Extracted data:
=== Section Start ===

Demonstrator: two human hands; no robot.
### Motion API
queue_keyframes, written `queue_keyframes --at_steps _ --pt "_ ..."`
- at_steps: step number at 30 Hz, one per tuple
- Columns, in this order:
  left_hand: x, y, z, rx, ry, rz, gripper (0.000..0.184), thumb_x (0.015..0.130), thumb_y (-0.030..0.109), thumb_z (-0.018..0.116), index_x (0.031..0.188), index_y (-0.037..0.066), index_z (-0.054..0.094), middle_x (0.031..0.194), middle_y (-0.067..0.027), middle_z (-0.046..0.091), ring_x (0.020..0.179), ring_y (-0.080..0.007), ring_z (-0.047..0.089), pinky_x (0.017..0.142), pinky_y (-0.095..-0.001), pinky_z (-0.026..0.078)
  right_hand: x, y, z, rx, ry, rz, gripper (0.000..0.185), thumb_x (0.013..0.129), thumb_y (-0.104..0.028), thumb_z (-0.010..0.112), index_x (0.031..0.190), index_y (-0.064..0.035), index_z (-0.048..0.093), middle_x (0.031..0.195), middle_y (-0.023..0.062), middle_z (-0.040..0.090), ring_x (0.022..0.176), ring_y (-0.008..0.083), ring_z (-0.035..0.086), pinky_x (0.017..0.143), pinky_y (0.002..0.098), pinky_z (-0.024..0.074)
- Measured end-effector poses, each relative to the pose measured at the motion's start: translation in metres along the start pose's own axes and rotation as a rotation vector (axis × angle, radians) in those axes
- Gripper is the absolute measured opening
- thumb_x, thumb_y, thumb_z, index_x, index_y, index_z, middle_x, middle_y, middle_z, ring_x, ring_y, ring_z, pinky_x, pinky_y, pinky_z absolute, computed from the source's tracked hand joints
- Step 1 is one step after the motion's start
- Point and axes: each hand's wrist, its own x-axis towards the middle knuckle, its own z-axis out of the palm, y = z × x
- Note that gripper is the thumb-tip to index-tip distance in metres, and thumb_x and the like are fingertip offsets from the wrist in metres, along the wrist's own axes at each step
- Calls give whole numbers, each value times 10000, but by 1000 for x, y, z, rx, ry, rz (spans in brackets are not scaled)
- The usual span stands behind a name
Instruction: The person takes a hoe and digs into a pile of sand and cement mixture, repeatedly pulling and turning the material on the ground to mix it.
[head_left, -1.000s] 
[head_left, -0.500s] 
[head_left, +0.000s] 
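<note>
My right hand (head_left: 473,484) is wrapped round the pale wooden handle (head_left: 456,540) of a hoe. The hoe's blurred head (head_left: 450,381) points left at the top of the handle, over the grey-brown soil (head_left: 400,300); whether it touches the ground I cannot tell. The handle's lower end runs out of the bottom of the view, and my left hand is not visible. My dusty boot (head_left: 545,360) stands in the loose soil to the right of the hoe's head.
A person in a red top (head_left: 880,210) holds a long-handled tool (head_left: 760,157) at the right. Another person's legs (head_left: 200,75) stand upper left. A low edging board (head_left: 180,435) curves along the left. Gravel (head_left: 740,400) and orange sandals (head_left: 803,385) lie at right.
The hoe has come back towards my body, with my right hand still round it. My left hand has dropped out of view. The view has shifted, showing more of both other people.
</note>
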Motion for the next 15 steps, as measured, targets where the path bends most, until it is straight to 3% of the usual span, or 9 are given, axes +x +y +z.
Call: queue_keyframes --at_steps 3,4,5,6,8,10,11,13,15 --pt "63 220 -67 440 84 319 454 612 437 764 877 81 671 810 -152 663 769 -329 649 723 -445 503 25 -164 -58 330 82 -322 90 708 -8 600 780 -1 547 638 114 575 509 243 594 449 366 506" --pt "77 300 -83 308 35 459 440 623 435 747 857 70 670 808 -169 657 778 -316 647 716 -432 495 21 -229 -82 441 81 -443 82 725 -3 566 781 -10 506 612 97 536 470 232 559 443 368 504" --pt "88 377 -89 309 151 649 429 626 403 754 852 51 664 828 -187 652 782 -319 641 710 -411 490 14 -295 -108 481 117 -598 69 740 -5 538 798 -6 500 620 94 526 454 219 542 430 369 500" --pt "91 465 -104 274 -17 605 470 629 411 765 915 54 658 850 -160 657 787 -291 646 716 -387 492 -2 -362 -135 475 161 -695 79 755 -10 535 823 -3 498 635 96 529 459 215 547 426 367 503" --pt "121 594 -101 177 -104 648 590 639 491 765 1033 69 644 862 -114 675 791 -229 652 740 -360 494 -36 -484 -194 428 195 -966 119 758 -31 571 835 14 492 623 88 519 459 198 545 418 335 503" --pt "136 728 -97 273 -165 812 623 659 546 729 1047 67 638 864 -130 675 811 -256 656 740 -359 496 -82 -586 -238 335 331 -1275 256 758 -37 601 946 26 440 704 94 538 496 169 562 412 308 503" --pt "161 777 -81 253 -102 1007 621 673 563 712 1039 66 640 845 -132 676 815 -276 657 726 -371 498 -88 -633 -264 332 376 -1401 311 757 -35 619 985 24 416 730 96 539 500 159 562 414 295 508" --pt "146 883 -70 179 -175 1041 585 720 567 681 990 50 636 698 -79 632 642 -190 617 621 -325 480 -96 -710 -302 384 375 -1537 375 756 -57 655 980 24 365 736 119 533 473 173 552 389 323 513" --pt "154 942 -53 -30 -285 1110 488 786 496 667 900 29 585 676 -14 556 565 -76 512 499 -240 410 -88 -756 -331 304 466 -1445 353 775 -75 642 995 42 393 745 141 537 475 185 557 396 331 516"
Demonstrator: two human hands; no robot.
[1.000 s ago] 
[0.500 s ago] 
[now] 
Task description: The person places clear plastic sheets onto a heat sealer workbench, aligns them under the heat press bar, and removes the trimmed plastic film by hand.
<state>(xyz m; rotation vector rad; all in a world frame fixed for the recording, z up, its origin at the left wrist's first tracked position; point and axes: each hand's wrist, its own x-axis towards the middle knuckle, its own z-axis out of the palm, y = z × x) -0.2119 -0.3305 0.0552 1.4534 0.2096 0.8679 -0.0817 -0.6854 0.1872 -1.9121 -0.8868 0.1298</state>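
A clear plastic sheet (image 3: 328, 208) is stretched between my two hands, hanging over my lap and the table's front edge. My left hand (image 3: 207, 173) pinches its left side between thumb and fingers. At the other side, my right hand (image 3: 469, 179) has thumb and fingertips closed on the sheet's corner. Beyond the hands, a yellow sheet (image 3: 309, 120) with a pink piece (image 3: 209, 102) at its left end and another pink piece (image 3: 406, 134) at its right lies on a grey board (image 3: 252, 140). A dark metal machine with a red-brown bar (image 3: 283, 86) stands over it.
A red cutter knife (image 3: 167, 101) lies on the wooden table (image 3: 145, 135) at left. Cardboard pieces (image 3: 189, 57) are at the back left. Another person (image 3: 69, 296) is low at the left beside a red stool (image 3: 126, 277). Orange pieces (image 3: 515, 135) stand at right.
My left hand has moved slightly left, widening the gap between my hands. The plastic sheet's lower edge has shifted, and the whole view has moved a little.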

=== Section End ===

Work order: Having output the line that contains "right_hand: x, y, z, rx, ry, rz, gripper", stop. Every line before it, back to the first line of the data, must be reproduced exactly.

Exercise solution:
Demonstrator: two human hands; no robot.
### Motion API
queue_keyframes, written `queue_keyframes --at_steps _ --pt "_ ..."`
- at_steps: step number at 30 Hz, one per tuple
- Columns, in this order:
  left_hand: x, y, z, rx, ry, rz, gripper (0.000..0.184), thumb_x (0.015..0.130), thumb_y (-0.030..0.109), thumb_z (-0.018..0.116), index_x (0.031..0.188), index_y (-0.037..0.066), index_z (-0.054..0.094), middle_x (0.031..0.194), middle_y (-0.067..0.027), middle_z (-0.046..0.091), ring_x (0.020..0.179), ring_y (-0.080..0.007), ring_z (-0.047..0.089), pinky_x (0.017..0.142), pinky_y (-0.095..-0.001), pinky_z (-0.026..0.078)
  right_hand: x, y, z, rx, ry, rz, gripper (0.000..0.185), thumb_x (0.013..0.129), thumb_y (-0.104..0.028), thumb_z (-0.010..0.112), index_x (0.031..0.190), index_y (-0.064..0.035), index_z (-0.048..0.093), middle_x (0.031..0.195), middle_y (-0.023..0.062), middle_z (-0.040..0.090), ring_x (0.022..0.176), ring_y (-0.008..0.083), ring_z (-0.035..0.086), pinky_x (0.017..0.143), pinky_y (0.002..0.098), pinky_z (-0.024..0.074)

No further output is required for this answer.